Work task
Comb through the entries for "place" and pull out each line that holds it.

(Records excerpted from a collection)

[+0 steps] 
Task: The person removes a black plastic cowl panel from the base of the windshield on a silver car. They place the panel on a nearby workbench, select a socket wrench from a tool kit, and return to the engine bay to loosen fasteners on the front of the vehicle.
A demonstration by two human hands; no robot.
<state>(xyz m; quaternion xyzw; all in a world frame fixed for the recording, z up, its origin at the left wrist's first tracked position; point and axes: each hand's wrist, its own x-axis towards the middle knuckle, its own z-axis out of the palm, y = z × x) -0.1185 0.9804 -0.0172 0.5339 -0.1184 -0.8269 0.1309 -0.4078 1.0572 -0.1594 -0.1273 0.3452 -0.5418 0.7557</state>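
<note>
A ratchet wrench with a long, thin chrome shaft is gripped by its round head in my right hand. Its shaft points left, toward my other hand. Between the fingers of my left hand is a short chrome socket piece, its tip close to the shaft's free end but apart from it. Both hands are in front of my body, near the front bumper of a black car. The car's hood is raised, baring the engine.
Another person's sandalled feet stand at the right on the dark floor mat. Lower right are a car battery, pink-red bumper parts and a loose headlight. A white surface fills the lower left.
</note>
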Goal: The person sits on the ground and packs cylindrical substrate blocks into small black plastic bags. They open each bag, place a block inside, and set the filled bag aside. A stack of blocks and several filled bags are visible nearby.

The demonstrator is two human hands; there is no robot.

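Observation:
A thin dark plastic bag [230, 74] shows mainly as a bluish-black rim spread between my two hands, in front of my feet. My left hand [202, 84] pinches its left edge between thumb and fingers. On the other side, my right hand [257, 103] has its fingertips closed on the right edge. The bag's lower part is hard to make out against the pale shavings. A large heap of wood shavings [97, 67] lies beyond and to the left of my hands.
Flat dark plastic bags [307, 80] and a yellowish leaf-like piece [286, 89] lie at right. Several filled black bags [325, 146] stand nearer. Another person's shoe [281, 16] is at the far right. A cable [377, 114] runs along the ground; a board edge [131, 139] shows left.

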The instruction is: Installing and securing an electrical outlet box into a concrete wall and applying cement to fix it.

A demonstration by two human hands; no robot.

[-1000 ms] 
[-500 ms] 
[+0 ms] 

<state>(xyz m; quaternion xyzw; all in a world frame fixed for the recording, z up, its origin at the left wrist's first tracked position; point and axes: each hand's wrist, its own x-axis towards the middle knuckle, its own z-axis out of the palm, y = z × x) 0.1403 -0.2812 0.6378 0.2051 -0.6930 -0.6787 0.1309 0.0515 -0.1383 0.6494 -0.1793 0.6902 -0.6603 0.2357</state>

Solution to the exercise
Task: The person removes a black plastic cowl panel from the base of the windshield on a silver car. They place the panel on a nearby workbench, select a socket wrench from a tool kit, and return to the engine bay to loosen fasteners on the front of the vehicle.
Goal: The person sits on the ground and packs cylindrical substrate blocks into small black plastic bags. They open each bag, place a block inside, and set the filled bag aside. A stack of blocks and several filled bags are visible nearby.

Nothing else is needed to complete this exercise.